▸ Required work: Whenever "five" appears in a line of the entries below, that line counts; give the total only.

▸ Input:
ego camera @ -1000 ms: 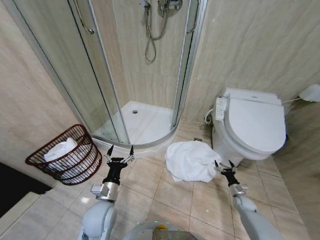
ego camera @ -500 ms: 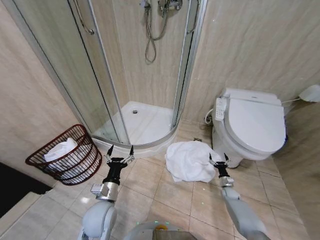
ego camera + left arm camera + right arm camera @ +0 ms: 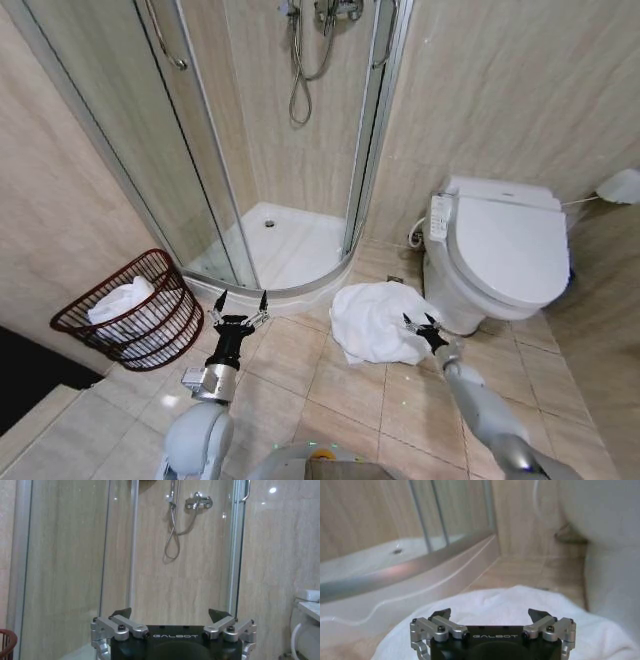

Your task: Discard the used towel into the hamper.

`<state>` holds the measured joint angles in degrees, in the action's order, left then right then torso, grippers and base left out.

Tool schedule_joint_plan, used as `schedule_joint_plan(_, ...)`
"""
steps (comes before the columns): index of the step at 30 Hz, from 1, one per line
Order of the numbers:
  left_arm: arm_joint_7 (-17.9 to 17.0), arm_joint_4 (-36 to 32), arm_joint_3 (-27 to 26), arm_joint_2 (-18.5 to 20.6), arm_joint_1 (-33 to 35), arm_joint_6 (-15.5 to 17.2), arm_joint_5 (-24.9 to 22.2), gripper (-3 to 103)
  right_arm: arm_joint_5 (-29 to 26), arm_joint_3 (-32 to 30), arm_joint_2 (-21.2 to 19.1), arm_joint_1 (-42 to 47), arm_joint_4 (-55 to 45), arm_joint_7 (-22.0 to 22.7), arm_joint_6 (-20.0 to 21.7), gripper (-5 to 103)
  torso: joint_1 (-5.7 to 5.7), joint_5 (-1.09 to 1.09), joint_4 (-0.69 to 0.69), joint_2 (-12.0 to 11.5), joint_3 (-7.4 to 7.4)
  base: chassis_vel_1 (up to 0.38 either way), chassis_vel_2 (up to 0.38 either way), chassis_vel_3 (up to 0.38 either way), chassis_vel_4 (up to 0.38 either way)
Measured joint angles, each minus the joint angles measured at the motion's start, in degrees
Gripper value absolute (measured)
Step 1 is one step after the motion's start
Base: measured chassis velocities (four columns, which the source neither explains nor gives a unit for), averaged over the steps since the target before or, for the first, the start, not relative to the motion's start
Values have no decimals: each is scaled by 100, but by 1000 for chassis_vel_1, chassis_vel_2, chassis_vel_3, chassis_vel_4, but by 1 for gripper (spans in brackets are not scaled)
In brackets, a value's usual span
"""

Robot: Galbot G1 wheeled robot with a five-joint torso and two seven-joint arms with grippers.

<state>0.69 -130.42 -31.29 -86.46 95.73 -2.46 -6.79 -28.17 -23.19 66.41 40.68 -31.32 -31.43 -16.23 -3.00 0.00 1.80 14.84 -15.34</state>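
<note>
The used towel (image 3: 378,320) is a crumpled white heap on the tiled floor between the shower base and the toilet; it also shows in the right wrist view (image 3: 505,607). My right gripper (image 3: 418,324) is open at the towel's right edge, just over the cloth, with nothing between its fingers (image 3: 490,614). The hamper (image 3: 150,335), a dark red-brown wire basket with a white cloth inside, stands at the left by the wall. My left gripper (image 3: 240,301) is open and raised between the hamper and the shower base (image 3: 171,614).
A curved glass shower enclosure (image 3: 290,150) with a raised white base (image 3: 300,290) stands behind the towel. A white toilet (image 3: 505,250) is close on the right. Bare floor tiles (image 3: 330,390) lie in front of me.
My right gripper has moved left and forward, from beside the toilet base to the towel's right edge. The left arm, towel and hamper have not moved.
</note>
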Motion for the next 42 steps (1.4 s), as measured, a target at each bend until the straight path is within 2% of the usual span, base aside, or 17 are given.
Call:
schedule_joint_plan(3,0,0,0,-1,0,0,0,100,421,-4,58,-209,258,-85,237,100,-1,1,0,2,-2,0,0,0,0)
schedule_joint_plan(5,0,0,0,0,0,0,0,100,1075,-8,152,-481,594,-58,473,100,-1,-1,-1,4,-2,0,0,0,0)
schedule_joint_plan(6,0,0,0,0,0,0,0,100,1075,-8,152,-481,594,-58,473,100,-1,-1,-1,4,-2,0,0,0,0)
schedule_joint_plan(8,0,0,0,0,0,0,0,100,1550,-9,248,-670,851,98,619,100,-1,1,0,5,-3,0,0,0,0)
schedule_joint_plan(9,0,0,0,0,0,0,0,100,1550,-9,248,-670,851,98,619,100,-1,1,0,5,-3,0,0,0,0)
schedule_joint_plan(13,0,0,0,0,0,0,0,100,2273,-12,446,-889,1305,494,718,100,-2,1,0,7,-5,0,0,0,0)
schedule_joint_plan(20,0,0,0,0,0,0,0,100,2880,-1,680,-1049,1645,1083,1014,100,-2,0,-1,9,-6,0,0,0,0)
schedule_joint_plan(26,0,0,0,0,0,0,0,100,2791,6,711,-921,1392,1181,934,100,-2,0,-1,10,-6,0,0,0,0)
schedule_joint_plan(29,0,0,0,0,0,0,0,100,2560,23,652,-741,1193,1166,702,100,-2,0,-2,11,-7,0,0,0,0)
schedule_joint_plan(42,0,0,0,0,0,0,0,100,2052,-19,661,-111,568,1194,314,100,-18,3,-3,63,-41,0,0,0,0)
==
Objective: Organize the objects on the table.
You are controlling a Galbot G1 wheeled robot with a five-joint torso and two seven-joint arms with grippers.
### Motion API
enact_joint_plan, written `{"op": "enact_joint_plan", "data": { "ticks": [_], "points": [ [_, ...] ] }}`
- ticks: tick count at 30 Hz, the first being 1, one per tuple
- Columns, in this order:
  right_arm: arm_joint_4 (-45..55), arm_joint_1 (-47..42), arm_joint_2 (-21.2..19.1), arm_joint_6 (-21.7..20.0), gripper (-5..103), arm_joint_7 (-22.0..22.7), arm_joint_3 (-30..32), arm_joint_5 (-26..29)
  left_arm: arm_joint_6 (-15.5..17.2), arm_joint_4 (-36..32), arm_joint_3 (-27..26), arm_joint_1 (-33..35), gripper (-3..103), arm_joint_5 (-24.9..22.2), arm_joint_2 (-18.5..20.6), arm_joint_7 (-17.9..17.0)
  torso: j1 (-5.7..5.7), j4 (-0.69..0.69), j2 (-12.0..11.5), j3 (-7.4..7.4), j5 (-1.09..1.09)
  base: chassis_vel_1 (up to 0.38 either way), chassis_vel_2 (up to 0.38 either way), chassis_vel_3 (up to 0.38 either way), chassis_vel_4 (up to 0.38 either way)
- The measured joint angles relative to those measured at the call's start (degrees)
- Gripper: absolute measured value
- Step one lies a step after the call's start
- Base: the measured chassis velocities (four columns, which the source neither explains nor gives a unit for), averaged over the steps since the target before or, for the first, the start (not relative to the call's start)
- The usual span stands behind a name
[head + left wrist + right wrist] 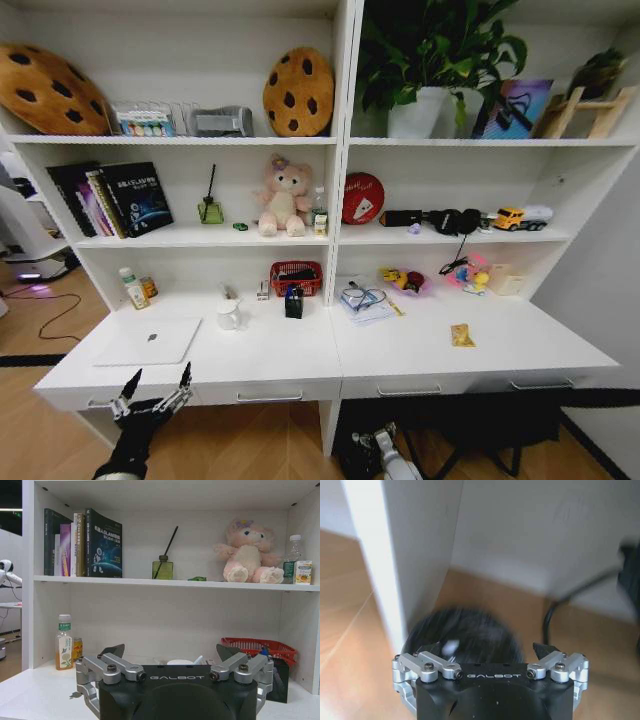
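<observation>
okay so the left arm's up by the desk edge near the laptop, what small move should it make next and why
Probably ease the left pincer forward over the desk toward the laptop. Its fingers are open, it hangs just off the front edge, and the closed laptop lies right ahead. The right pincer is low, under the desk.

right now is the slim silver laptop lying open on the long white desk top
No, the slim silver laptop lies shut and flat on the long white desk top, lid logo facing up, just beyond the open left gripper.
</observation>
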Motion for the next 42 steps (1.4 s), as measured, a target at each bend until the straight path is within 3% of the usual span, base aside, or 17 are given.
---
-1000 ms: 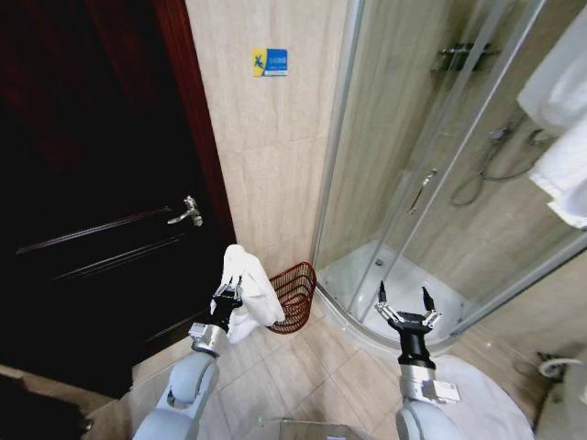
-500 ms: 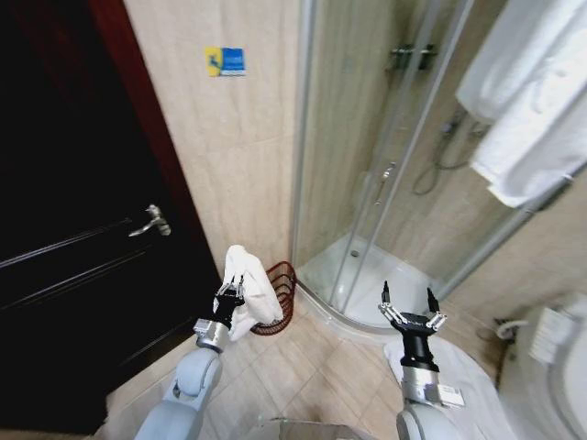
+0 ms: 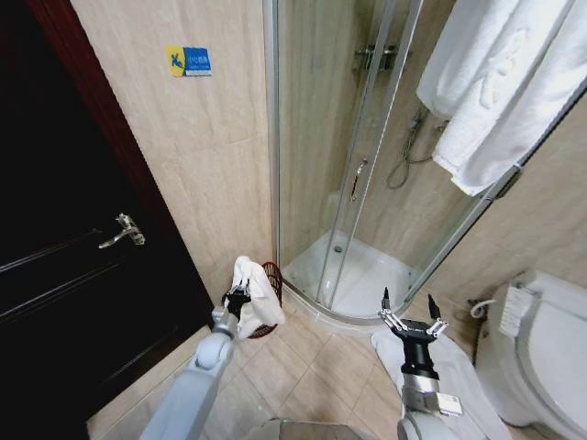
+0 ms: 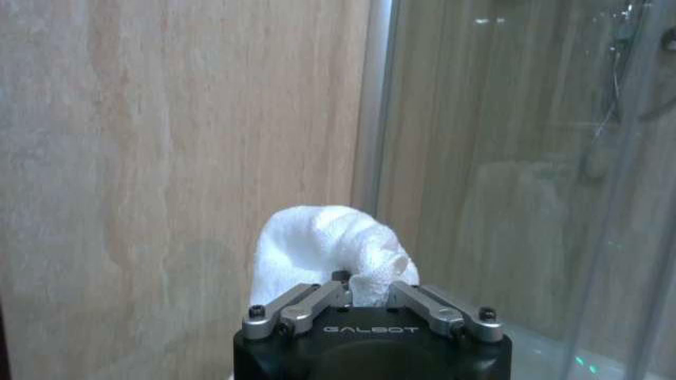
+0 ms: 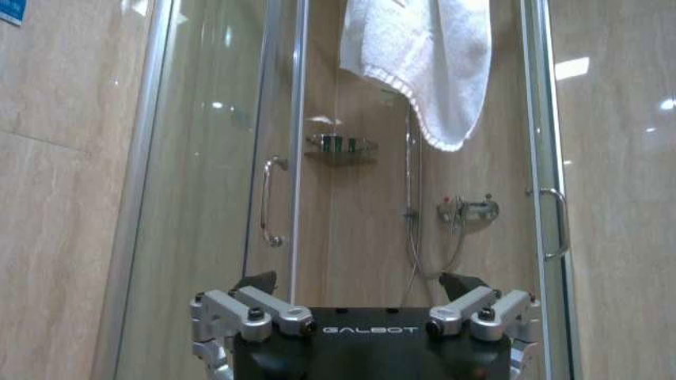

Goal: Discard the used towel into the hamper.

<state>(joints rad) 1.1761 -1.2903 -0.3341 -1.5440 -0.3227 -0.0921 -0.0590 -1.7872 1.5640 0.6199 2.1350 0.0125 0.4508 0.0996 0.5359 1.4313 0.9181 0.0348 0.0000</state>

▸ Exercise response: 2